For every line in the records that has the word "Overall", make a copy.
*** GIVEN RECORDS ***
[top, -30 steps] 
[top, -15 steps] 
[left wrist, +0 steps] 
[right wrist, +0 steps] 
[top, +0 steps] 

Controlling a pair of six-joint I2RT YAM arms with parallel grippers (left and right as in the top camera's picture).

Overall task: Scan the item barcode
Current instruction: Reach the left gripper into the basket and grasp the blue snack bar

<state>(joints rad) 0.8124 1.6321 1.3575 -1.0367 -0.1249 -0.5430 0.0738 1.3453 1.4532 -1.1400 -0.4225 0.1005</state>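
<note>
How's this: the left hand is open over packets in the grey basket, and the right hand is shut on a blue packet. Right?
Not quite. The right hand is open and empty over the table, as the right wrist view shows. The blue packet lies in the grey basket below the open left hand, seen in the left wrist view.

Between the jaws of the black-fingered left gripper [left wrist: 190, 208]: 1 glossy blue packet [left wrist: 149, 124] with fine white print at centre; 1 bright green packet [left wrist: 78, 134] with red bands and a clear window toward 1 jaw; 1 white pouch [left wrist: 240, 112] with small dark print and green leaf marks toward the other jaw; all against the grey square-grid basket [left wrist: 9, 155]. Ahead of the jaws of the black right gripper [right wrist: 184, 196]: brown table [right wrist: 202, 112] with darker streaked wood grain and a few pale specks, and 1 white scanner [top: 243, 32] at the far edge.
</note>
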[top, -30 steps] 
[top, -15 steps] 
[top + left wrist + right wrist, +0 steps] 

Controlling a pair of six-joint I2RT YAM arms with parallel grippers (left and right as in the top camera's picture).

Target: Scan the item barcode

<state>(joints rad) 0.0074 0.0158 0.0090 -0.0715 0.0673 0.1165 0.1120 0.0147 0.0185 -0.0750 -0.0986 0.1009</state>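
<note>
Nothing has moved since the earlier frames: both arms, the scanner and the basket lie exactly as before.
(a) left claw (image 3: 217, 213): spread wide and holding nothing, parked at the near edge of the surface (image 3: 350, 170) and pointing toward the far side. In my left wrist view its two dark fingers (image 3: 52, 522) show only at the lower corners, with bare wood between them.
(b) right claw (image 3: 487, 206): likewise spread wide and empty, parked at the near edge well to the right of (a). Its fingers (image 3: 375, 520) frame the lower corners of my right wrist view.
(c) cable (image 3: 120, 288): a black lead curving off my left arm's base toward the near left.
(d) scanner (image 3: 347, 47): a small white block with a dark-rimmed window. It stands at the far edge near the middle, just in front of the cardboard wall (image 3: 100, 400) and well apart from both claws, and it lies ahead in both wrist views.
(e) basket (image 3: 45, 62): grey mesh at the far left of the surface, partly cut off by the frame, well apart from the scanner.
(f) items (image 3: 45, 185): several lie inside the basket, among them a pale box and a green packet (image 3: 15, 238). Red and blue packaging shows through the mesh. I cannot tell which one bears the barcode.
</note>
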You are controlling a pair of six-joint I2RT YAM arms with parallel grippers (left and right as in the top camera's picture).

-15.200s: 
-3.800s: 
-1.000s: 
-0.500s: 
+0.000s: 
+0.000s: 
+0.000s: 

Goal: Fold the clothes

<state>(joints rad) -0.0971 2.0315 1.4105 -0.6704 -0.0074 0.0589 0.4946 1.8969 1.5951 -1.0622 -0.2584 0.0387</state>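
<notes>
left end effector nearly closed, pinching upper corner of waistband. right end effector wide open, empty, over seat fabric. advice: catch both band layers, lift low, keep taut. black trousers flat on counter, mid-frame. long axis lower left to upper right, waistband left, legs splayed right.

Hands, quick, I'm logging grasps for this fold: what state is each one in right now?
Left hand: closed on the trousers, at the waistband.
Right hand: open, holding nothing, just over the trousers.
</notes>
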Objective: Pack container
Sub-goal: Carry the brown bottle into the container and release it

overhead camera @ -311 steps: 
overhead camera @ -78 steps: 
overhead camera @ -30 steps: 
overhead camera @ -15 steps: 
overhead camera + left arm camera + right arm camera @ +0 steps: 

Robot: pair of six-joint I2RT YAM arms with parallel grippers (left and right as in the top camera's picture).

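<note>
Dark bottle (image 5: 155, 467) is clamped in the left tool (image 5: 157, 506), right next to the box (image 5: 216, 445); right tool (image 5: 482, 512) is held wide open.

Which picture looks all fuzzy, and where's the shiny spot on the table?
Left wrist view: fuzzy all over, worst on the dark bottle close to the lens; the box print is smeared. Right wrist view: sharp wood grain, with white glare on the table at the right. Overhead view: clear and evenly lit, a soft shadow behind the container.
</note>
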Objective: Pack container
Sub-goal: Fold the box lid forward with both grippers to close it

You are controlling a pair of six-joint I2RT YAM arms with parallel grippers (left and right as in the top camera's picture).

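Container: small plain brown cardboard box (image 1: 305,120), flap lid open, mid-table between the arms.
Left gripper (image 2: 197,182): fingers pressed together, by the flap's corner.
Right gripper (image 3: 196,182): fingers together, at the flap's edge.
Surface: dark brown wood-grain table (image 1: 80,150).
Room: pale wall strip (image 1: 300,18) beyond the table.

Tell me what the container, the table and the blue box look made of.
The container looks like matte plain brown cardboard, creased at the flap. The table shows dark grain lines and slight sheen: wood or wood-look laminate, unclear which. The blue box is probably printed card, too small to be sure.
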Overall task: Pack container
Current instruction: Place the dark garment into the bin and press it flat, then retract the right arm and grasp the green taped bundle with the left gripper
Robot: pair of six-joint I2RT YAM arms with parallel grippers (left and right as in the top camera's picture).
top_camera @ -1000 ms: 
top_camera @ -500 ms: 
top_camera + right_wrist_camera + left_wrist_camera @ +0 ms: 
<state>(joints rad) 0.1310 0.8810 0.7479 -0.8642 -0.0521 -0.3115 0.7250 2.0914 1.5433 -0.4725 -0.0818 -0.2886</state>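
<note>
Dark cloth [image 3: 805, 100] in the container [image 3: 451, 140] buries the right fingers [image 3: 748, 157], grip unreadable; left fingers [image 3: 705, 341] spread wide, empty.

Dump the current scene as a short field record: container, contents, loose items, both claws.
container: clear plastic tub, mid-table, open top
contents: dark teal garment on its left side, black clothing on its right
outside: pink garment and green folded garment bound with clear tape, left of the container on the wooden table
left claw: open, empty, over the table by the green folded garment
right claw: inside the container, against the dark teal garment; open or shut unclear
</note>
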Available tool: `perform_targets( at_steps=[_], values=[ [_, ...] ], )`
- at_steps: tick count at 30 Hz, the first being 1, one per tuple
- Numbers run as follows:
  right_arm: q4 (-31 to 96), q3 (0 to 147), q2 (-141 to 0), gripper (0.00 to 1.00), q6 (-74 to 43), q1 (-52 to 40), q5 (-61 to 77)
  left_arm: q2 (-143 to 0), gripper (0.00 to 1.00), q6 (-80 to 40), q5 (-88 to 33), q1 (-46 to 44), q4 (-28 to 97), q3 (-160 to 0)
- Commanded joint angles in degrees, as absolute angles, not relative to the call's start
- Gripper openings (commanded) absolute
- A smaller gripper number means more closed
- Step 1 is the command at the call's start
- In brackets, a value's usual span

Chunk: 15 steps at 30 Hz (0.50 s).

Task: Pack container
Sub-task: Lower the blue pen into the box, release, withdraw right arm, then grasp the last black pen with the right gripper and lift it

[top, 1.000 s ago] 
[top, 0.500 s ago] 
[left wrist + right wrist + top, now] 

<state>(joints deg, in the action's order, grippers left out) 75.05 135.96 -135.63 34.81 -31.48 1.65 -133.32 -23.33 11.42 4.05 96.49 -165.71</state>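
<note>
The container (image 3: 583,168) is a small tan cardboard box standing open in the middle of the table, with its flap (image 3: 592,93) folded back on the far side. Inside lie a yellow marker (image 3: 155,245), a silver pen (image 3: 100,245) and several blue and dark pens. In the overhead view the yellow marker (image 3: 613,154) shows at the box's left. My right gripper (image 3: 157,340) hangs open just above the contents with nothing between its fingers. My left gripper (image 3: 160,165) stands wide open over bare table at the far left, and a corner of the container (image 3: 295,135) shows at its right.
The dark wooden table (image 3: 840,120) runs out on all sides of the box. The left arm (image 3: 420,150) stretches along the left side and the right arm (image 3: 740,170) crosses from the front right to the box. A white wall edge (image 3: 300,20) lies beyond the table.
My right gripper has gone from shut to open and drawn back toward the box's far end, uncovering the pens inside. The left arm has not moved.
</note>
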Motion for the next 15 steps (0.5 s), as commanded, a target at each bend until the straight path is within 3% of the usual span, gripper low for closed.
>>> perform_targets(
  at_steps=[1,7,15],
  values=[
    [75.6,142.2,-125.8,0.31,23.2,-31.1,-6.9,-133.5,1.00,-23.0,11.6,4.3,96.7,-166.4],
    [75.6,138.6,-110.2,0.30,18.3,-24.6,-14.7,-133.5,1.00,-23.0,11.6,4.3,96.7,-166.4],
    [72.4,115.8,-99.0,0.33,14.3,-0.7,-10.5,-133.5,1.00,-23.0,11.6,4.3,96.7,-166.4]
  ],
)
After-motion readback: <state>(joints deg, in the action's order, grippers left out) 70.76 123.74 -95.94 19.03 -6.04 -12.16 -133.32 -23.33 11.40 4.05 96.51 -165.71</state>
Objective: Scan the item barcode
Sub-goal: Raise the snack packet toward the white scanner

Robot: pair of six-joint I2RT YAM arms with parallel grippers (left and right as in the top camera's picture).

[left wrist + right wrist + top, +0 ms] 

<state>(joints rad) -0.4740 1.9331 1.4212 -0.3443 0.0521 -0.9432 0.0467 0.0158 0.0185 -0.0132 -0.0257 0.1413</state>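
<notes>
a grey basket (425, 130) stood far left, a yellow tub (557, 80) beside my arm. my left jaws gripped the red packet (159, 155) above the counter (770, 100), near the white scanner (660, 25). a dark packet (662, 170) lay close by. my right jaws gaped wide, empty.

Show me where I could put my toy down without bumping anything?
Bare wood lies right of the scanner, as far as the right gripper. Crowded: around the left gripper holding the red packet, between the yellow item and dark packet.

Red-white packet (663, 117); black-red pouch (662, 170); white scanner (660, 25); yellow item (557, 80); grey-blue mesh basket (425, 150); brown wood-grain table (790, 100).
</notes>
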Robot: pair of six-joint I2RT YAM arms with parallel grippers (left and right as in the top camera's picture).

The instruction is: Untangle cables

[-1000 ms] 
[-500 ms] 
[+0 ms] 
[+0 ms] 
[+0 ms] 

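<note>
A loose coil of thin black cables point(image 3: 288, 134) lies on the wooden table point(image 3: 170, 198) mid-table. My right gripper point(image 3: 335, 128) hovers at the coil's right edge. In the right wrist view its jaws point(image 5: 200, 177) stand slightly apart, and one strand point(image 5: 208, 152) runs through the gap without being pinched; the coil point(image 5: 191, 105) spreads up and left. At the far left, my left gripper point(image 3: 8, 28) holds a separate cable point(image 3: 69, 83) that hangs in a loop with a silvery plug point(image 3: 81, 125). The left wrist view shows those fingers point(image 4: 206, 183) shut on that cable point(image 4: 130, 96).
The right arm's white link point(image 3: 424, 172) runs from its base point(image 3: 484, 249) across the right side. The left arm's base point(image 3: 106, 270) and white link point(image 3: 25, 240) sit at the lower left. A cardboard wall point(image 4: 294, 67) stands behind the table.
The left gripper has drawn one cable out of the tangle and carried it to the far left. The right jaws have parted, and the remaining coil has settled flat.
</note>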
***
→ SOLUTION FOR THIS TASK
Overall task: Scan the item barcode
Overall task: Pack container

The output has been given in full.